1 package of refrigerated Nestle chocolate chip cookie dough
3/4 cup of Smuckers Hot Fudge Topping
3 tbsp unsalted butter, room temperature
1 1/2 cups heavy whipping cream
3/4 cup creamy, peanut butter
3/4 cup mascarpone cheese
1/2 tsp vanilla extract
3 cups powdered sugar, sifted
1/2 cup peanuts, roasted and salted, chopped

Preheat the oven to 350 degrees.

Using a floured rolling pin, roll out the cookie dough to fit a 12 inch pizza pan. Gently press the cookie dough into the bottom of the ungreased pan. Bake for 15 to 20 minutes until golden brown. Allow to cool completely before adding the topping.

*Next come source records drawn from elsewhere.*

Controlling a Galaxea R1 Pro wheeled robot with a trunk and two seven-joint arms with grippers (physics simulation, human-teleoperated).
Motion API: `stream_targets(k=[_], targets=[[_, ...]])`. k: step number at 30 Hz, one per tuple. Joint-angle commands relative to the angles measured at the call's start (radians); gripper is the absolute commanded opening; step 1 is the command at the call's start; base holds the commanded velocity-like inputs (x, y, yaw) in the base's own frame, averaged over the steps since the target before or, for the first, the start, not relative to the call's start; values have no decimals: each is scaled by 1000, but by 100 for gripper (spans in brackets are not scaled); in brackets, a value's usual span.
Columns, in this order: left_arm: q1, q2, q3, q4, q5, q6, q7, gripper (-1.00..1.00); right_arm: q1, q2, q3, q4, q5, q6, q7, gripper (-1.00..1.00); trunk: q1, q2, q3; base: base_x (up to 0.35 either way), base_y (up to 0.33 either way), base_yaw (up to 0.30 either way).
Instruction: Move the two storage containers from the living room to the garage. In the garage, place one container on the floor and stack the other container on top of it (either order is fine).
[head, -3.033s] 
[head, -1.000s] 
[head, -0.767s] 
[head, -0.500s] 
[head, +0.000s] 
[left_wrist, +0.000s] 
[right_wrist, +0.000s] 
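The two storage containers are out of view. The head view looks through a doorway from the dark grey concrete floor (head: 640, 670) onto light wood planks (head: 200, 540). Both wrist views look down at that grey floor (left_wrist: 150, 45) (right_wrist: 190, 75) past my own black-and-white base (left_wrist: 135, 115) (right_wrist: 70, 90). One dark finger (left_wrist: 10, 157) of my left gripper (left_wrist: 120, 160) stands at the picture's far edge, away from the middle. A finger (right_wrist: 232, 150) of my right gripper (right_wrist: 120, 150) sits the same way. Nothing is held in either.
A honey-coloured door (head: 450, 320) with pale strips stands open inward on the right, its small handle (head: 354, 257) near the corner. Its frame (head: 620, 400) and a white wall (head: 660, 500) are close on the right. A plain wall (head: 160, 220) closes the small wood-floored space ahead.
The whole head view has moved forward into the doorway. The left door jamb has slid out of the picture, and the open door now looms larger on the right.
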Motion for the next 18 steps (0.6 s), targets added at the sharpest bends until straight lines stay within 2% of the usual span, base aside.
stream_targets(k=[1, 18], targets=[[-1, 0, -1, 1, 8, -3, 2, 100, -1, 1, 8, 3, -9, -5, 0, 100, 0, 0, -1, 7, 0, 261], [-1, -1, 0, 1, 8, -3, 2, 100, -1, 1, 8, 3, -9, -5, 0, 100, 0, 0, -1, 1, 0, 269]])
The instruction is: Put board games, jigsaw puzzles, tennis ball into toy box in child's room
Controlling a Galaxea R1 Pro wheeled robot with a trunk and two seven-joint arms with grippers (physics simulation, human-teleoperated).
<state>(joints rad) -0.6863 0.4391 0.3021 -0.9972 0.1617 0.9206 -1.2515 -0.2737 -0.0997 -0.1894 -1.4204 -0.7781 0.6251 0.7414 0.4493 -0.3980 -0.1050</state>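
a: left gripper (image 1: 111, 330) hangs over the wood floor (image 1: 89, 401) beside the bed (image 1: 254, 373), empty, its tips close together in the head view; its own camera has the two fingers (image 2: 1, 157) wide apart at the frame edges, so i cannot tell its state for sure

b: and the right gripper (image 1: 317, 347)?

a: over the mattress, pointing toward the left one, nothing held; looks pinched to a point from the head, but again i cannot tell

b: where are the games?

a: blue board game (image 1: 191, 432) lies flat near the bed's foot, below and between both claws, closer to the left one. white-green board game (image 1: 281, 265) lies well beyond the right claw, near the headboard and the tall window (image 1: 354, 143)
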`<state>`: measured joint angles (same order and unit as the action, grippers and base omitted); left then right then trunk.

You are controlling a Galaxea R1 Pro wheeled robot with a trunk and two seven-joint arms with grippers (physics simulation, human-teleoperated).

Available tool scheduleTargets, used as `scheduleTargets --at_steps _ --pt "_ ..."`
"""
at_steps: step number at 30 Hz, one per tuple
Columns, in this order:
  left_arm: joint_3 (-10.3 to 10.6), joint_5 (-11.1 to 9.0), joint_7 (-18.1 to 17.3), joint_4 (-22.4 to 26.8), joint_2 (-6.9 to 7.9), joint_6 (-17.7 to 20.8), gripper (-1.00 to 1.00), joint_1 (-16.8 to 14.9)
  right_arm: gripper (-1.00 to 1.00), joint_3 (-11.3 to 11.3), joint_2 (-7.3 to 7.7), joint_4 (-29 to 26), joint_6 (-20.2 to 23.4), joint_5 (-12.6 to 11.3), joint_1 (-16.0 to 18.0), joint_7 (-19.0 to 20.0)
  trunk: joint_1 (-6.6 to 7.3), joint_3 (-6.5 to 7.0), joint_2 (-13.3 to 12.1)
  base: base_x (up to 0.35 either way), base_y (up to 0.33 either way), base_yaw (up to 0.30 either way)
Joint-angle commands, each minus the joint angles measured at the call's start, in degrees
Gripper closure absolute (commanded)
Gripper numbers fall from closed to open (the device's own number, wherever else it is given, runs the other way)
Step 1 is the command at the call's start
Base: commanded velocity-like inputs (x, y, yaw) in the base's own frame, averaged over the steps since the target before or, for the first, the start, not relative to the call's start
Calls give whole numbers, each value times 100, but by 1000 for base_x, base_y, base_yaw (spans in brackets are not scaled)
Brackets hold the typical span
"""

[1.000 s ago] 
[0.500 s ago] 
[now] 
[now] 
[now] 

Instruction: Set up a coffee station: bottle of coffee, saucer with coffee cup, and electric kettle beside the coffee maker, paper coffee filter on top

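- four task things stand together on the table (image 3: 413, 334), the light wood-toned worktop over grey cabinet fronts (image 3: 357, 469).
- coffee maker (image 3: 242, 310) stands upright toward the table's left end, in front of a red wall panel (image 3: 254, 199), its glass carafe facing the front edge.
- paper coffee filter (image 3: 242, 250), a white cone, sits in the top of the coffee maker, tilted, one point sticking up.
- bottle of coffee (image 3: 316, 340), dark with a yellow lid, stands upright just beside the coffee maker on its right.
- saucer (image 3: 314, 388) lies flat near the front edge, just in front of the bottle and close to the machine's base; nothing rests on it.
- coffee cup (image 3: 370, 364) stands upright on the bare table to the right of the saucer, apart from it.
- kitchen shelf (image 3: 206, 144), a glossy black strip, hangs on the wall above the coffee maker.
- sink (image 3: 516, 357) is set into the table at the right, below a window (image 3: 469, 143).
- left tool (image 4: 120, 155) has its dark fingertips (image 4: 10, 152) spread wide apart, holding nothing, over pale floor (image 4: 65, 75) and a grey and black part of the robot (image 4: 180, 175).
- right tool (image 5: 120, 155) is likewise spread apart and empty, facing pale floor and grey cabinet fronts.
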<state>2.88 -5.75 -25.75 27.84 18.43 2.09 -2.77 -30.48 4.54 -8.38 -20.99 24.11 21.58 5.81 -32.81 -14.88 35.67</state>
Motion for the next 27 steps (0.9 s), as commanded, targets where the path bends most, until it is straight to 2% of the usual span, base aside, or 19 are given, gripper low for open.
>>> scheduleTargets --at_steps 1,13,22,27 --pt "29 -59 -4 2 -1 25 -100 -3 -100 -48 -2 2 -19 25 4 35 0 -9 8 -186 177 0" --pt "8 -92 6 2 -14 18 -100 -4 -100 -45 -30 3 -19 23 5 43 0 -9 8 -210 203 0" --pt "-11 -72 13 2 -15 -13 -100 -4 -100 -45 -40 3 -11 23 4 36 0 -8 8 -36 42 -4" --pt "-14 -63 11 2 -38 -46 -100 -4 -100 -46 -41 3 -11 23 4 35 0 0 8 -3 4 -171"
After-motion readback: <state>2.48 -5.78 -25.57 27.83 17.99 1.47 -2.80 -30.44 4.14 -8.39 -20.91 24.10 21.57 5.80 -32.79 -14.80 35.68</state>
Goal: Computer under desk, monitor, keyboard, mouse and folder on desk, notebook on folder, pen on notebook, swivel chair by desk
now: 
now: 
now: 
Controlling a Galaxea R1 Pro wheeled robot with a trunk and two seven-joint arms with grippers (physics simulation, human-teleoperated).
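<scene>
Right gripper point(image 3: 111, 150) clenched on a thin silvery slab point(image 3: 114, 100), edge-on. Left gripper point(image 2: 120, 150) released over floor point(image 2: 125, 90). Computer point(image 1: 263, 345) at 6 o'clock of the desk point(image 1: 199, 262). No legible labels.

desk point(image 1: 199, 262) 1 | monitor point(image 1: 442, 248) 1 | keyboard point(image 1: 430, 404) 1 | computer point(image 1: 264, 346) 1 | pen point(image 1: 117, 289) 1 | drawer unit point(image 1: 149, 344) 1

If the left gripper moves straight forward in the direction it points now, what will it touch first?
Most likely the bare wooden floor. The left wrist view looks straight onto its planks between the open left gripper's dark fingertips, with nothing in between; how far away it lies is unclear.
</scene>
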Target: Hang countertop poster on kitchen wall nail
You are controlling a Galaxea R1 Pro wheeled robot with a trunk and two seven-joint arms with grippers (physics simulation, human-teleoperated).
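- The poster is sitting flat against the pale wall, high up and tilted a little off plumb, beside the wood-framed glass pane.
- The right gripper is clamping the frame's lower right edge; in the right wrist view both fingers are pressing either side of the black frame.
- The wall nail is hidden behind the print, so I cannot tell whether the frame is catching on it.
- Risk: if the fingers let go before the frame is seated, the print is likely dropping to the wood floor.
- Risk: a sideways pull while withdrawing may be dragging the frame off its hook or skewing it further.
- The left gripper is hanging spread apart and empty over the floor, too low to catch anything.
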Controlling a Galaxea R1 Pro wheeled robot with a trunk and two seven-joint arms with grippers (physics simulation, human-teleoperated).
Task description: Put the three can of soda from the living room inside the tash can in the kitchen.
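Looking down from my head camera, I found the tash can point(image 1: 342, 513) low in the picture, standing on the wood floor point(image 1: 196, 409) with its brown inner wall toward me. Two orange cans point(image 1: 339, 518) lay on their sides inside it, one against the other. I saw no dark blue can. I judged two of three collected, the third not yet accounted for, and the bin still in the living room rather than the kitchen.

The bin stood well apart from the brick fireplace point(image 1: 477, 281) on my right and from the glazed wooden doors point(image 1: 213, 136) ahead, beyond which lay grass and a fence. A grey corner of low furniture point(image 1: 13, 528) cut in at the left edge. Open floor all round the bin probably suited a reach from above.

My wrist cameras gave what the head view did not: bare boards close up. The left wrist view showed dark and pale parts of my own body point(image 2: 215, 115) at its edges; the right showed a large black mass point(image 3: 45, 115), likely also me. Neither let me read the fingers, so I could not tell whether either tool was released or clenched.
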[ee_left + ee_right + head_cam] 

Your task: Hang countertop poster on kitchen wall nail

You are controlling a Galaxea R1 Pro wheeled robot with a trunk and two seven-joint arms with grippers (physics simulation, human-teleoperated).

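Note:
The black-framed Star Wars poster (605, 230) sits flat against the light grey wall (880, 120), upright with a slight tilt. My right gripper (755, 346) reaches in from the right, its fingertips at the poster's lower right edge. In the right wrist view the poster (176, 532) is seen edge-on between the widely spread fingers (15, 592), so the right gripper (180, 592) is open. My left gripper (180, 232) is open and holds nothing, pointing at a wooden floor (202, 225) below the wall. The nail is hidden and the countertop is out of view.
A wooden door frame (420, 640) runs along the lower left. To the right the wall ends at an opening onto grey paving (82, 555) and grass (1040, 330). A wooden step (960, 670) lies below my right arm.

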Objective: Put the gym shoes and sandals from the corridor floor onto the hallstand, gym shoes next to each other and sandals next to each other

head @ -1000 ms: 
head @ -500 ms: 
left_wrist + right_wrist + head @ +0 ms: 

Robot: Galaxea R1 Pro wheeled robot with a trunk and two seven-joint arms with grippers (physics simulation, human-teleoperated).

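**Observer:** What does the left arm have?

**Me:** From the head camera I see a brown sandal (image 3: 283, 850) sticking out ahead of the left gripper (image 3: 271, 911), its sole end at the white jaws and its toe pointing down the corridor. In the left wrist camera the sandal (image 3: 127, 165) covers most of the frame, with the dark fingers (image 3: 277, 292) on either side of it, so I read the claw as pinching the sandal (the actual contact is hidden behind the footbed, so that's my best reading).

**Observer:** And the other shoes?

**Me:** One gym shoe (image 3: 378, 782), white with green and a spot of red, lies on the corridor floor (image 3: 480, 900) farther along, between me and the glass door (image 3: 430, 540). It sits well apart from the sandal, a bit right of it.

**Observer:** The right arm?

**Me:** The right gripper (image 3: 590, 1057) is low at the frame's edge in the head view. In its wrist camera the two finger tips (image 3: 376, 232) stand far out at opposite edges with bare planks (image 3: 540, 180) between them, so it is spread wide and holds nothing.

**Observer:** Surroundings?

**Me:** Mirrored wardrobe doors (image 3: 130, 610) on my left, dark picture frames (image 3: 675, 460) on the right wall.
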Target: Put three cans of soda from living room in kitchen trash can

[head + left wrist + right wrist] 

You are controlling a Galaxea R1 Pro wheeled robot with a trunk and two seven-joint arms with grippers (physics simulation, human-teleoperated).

In a mixing bowl using the paddle attachment, beat the butter and peanut butter until incorporated. Then add the mascarpone cheese and blend. Then add the heavy whipping cream and the vanilla extract and beat until combined. Slowly add the powdered sugar, one cup at a time until you get the desired consistency.
Spread 1/2 cup of the hot fudge topping over the cookie crust.

Spread this mascarpone mixture over top of the fudge topped cookie crust. Drizzle with the remainder of the hot fudge topping and sprinkle with peanuts. Place the pizza into the refrigerator for at least an hour before serving.

Cut into triangular wedges and serve cold.